▸ Problem to work on: When you reach the line with "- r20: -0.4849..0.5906" in the data below, begin printing lines exactly, and stop once the line with "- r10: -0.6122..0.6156" has been printed.

▸ Material for this task:

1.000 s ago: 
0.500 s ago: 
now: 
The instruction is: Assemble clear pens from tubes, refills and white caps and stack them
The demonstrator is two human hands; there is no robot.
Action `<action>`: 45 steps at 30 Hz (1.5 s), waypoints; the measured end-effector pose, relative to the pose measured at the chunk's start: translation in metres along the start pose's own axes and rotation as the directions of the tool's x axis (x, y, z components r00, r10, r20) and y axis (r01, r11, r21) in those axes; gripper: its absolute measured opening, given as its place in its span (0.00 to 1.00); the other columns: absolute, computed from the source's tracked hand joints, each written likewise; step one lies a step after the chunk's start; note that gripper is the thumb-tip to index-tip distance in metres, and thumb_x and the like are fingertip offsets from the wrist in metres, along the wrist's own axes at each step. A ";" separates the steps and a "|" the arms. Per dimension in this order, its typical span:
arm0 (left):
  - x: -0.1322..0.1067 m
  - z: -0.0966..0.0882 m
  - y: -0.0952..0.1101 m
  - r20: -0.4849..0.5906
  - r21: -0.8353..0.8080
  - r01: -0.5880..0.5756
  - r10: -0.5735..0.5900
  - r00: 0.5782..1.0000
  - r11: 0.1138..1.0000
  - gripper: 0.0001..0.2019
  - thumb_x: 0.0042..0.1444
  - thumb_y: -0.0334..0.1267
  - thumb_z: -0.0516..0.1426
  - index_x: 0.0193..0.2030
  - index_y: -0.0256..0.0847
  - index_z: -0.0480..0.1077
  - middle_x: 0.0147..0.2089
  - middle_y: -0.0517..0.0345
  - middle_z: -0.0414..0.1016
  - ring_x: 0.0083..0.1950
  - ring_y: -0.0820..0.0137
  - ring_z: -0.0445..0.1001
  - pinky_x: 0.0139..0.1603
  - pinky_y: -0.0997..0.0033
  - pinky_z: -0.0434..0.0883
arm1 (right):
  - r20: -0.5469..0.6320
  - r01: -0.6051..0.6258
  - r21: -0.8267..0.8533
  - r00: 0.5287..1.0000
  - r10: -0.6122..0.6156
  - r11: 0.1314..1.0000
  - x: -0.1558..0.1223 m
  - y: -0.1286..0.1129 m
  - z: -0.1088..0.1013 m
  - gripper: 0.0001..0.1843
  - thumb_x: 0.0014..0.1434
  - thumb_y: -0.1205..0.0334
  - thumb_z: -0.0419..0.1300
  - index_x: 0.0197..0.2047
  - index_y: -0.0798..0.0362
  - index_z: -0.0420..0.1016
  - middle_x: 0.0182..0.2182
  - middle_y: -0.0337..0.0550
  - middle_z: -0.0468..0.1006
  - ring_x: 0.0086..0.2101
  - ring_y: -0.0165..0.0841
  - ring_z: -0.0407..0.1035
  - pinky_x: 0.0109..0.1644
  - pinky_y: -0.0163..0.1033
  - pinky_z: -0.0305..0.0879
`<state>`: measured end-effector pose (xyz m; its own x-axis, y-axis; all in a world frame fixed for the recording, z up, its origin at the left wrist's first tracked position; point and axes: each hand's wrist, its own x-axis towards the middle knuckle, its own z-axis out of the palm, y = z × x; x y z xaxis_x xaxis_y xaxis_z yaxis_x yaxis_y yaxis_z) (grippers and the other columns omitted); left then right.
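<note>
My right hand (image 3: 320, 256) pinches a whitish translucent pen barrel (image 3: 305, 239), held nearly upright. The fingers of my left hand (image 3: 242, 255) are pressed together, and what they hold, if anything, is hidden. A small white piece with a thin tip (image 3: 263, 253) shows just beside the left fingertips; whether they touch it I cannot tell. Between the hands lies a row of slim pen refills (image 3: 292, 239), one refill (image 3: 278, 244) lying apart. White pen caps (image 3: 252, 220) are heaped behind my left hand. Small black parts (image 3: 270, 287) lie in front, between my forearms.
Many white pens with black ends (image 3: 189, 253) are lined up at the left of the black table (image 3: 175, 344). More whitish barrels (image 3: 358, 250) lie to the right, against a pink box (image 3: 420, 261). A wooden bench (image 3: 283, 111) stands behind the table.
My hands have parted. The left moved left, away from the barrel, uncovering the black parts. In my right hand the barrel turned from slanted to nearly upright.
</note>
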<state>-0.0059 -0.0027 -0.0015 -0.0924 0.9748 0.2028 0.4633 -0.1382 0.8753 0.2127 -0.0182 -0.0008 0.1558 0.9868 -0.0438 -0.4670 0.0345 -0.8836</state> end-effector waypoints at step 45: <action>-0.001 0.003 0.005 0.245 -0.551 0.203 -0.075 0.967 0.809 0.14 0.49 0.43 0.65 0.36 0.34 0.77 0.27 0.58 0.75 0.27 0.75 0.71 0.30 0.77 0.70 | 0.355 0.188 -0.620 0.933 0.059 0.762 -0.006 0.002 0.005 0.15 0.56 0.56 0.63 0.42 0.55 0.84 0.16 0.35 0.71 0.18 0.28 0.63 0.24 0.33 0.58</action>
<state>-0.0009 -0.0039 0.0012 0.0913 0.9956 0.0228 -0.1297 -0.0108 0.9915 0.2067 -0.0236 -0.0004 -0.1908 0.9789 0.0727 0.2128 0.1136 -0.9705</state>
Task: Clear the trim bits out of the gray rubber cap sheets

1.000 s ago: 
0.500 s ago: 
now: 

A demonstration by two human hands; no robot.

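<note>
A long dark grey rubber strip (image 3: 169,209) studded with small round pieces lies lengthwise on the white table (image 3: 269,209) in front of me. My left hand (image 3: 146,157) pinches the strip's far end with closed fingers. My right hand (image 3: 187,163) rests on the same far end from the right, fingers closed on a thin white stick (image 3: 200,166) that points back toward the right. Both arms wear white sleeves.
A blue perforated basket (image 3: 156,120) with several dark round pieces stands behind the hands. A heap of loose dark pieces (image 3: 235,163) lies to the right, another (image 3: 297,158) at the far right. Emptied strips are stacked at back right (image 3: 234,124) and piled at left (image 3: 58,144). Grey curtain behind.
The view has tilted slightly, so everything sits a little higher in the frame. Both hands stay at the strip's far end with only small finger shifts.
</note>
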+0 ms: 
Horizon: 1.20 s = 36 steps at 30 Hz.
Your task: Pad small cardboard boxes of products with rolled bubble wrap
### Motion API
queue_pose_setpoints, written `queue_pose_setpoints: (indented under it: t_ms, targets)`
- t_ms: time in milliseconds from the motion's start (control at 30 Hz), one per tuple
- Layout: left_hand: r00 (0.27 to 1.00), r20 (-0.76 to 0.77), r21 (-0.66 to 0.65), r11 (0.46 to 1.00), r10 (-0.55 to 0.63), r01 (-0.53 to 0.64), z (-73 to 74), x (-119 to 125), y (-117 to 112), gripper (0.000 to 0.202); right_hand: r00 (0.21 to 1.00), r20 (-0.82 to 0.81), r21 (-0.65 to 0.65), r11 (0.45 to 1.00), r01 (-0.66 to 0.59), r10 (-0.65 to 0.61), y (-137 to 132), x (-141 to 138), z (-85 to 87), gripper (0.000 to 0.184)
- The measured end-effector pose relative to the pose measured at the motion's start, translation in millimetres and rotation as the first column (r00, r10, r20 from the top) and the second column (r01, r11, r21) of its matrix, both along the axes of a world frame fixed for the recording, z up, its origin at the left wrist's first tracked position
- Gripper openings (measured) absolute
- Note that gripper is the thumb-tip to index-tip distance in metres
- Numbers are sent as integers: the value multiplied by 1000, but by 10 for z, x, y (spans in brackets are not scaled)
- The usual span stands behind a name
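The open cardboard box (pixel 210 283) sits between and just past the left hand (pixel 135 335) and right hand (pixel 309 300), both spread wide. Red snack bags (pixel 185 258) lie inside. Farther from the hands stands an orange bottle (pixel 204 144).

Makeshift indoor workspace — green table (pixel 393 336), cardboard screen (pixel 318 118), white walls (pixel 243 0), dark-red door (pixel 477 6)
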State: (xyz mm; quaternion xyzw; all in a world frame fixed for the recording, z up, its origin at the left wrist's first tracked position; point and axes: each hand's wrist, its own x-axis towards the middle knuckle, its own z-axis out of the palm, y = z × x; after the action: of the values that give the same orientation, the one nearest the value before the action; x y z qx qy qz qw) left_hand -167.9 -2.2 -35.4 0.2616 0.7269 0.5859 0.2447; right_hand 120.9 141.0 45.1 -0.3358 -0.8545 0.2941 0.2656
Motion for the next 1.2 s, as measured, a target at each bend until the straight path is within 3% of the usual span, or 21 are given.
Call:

▸ Answer to this task:
  - r20: -0.4849..0.5906
  - r21: -0.8353..0.8080
  - r01: -0.5880..0.5756
  - r10: -0.5735..0.5900
  - r00: 0.5782..1.0000
  - r11: 0.1138..1.0000
  - gripper: 0.0001..0.2019
  - thumb_x: 0.0042..0.1444
  - thumb_y: -0.0334..0.1267
  - thumb_z: -0.0516..0.1426
  - index_x: 0.0193..0.2030
  - index_y: -0.0256..0.0847
  - index_z: -0.0480..0.1077
  - middle_x: 0.0147..0.2089
  - middle_y: -0.0517..0.0345
  - middle_z: -0.0414..0.1016
  - ring_x: 0.0083..0.1950
  - ring_y: -0.0820..0.0137
  - ring_z: -0.0445..0.1001
  - pinky_x: 0.0139..0.1603
  - pinky_y: -0.0997..0.0033
  - pinky_z: -0.0434..0.0883
arm1 (right):
  - r20: -0.5469..0.6320
  - r01: -0.6051..0.6258
  - r21: -0.8267..0.8533
  - r00: 0.5287..1.0000
  - r10: -0.6122..0.6156

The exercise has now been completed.